Les différentes branches d’investissement du private equity
 
Selon le stade de développement des entités cible, le private equity développe des stratégies d’investissement différentes qui se déclinent en quatre branches.
 
1. Le capital risque ou venture capital
 
Le capital risque ou venture capital est la branche du private equity qui finance les start-ups aux belles perspectives de croissance à court ou moyen terme. C’est la branche la plus risquée du capital investissement car si le rendement élevé attendu n’est pas au rendez-vous, les pertes peuvent être conséquentes.
 
2. Le capital développement
 
Aujourd’hui, les banques jouent de moins en moins leur rôle de « booster » de l’économie. Frileuses, elles prêtent peu aux TPE/PME alors même qu’elles ont besoin de fonds pour se développer et devenir des ETI (Entreprises de Taille Intermédiaire). Le private equity et ses fonds dédiés apporte à celles ayant de bons résultats le cash frais indispensable pour actionner les leviers de la croissance.
 
3. Le capital retournement
 
Contrairement au capital développement, le capital retournement s’intéresse aux entreprises en déficit, à restructurer.
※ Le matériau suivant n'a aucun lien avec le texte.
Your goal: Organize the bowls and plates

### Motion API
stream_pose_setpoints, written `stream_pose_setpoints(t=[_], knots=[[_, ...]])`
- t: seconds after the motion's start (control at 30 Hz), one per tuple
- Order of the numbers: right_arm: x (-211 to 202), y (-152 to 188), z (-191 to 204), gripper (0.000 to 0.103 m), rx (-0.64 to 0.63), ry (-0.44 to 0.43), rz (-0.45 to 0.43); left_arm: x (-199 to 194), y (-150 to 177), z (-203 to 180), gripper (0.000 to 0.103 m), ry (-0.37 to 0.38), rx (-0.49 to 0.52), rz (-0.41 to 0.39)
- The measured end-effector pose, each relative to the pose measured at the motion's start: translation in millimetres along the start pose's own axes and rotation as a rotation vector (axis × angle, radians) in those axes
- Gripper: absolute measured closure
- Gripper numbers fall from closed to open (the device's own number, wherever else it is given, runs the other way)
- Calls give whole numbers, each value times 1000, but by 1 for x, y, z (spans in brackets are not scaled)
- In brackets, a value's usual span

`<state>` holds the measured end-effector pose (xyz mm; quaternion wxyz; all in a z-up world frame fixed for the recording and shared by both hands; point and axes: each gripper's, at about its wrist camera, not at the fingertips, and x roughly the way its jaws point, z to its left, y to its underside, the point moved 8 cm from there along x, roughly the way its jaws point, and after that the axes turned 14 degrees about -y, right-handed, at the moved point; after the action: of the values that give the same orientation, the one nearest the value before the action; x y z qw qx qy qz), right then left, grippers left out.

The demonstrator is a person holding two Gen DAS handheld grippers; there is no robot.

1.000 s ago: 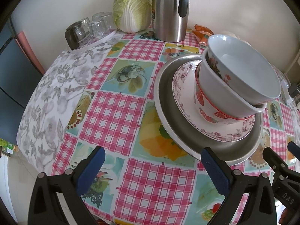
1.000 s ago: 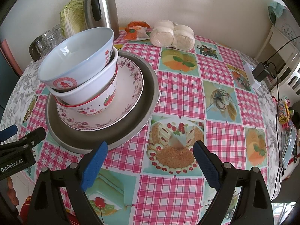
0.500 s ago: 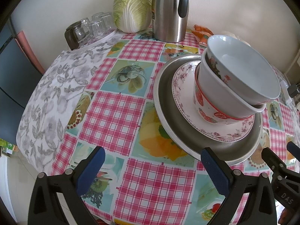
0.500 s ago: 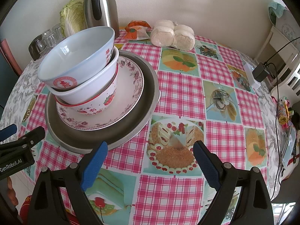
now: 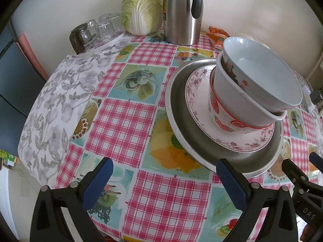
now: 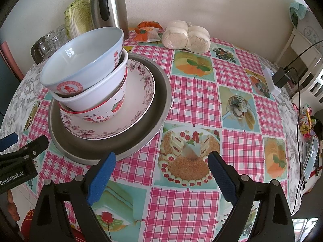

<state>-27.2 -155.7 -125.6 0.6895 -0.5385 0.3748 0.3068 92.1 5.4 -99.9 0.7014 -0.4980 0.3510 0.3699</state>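
Blue pads on both tools stand wide apart and hold nothing: the left gripper [image 5: 163, 175] and the right gripper [image 6: 161, 168] both hover over the near edge of the table [image 6: 193, 100], just before the stack.

The stack sits toward the left half of the table in the right view, and its front rim comes close to the near edge. At the bottom is a metal tray [image 6: 159, 109]. In it lies a flowered plate [image 6: 141, 92]. On the plate stands a strawberry bowl [image 6: 113, 109], inside it a white bowl [image 6: 97, 94], and on top a pale blue bowl [image 6: 84, 62] that is empty.

The risk, I think, is in the upper bowls. They are tilted and do not nest flat, so the pile leans to one side. If a gripper pushes the tray rim or lifts only one side, the top bowl may slide out and fall. A glazed rim is also smooth, so a pinch on it may slip.

Farther back, near the far edge, stand a steel jug [image 5: 181, 14], a cabbage [image 5: 141, 10], some glasses [image 5: 101, 28] and wrapped buns [image 6: 185, 36]. They are well apart from the stack.
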Motion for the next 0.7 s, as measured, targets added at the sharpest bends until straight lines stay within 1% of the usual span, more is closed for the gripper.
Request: stream_pose_setpoints(t=[0.7], knots=[[0, 0, 1, 10, -1, 2, 3, 1, 0, 3, 0, -2, 2, 3]])
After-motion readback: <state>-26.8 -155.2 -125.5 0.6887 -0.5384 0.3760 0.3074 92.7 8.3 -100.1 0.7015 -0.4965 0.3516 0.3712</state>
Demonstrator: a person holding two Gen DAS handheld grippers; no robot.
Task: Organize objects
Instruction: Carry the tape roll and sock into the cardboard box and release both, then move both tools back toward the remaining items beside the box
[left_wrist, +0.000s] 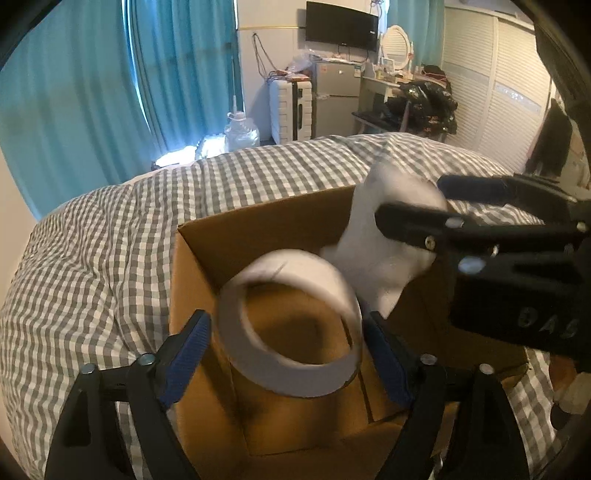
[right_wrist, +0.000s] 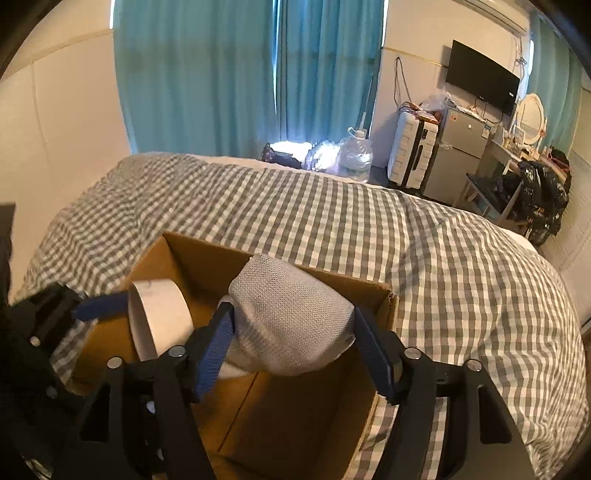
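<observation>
An open cardboard box (left_wrist: 258, 229) (right_wrist: 207, 254) sits on the checked bed. In the left wrist view a white tape roll (left_wrist: 291, 325) hangs between the blue pads of my left gripper (left_wrist: 288, 350), over the box; the jaws look slightly wider than the roll and the roll is blurred. My right gripper (right_wrist: 295, 343) is shut on a white mesh-covered bundle (right_wrist: 291, 317) held over the box. In the left wrist view that gripper (left_wrist: 413, 210) and bundle (left_wrist: 391, 236) show at right. The tape roll (right_wrist: 162, 317) and left gripper's finger (right_wrist: 99, 306) show at left.
A grey-and-white checked duvet (right_wrist: 369, 240) covers the bed all around the box. Beyond it stand teal curtains (right_wrist: 240, 74), a water jug (right_wrist: 354, 155), a white suitcase (right_wrist: 410, 151), a small fridge (right_wrist: 458, 155) and a cluttered desk (left_wrist: 391, 96).
</observation>
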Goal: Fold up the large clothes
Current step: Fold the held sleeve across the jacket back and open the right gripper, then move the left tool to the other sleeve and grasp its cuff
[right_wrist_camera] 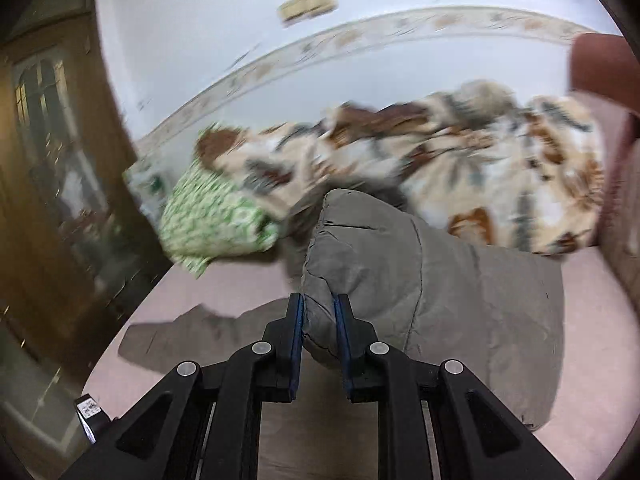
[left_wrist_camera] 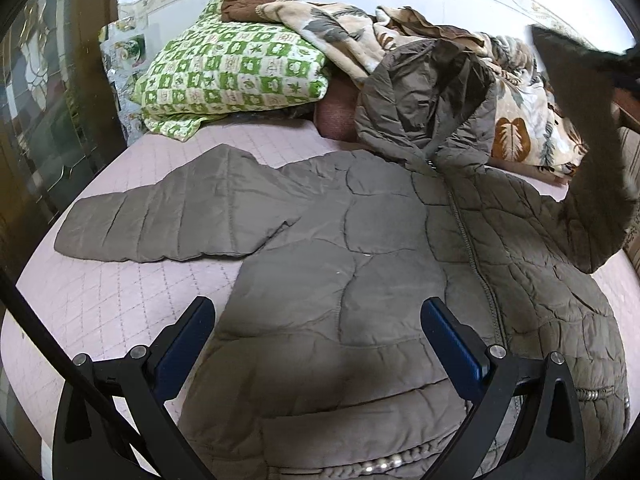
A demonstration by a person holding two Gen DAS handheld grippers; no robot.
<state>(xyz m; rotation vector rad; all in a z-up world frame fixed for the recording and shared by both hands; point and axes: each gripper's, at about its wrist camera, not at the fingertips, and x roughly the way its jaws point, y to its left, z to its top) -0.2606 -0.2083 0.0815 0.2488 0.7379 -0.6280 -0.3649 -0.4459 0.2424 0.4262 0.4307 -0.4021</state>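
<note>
A grey-brown quilted hooded jacket (left_wrist_camera: 360,264) lies front up on the pink bed (left_wrist_camera: 112,296), zip closed, hood toward the pillows. Its left sleeve (left_wrist_camera: 160,220) lies flat, spread out to the left. My left gripper (left_wrist_camera: 318,320) is open and empty, hovering over the jacket's lower body. My right gripper (right_wrist_camera: 318,320) is shut on the cuff of the jacket's right sleeve (right_wrist_camera: 400,264) and holds it lifted above the bed. That raised sleeve shows at the right edge of the left wrist view (left_wrist_camera: 592,184).
A green-and-white checked pillow (left_wrist_camera: 236,68) and a crumpled leaf-print blanket (left_wrist_camera: 520,120) lie at the head of the bed against the wall. A dark wooden cabinet with glass (left_wrist_camera: 48,100) stands left of the bed. Bare pink mattress (right_wrist_camera: 592,320) lies beside the jacket.
</note>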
Cet intérêt du private equity pour ces entreprises cibles s’explique par les forts leviers de création de valeur qu’elles ont toutes su préserver malgré leurs difficultés. Une fois remises à flots, elles peuvent ainsi faire de nouveau des bénéfices.
 
4. Le capital transmission
 
Le capital transmission est la dernière branche du private equity. Elle intervient lors des changements de propriétaire qui sont forcément des périodes charnières dans la vie d’une entreprise.
 
Ces différents rôles placent aujourd’hui le capital-investissement comme un moteur de la création et la promotion des entreprises en France, comme à l’international. En 2018, par exemple, « 426 milliards de dollars ont été levés par 1 175 fonds dans le monde. La France a connu cette même année un nouveau record avec une hausse de 13% des montants levés par les fonds de Capital Investissement correspondant à 18,3Md € », selon les données de l'article Forbes intitulé Capital-Investissement : les Français au sommet.
 
Process d’une opération de private équity
 
1. Due diligence
 
L’environnement financier complexe et incertain a complexifié les opérations. Celles-ci se sont structurées avec une généralisation des stress testing des actifs, passifs et combinés avant le lancement d’une opération en capital-investissement. Le texte publié en septembre 2019 par l’Autorité Européenne des Marchés Financiers renforce cette exigence de mise en place d’un dispositif de stress tests de liquidité pour les fonds.
 
Ainsi avant tout accord définitif, plusieurs mois de due diligence (vérifications faites tant par l’acquéreur ou l’investisseur et le cédant) sont réalisés.
 
2. Levée de fonds
 
Une levée de fonds en private equity est réalisée selon deux modes possibles :
  • en achetant des titres auprès d'actionnaires désirant sortir du capital, souvent au moyen d’un LBO  ;
  • en augmentant le capital de l’entreprise par création et souscription de nouvelles parts.
 3. Monitoring
 
Un monitoring quotidien est la clé du succès d’une levée de fonds. C’est un exercice périlleux, volatil, non quantifiable et reposant en grande partie sur le management. Il permet de stabiliser l’investissement, veiller à une croissance organique pérenne pour travailler sereinement la croissance externe par la suite.
 
4. Revente
 
Les fonds conservent leurs parts dans les entreprises financées jusqu’à ce qu’ils atteignent leurs objectifs d’investissement, au bout d’environ trois à huit ans. Puis, ils revendent les parts des entreprises à d’autres acheteurs, voire les introduisent en bourse.
 
En conclusion, grâce à ces capitaux privés affranchis des financements classiques, les entreprises disposent d’outils pertinents pour partir à la conquête de nouveaux marchés. Cependant, une opération de private equity reste une opération à risque et de long terme, faisant intervenir différentes techniques financières, notamment lors de sa préparation.

C’est donc un investissement qui n’est pas accessible au grand public, sauf dans le cadre de fonds venture tels que les Fonds commun de placement dans l’innovation (FCPI) ou les Fonds d’investissement de Proximité (FIP) qui rendent possible l’intégration de cette classe d’actifs à un  patrimoine.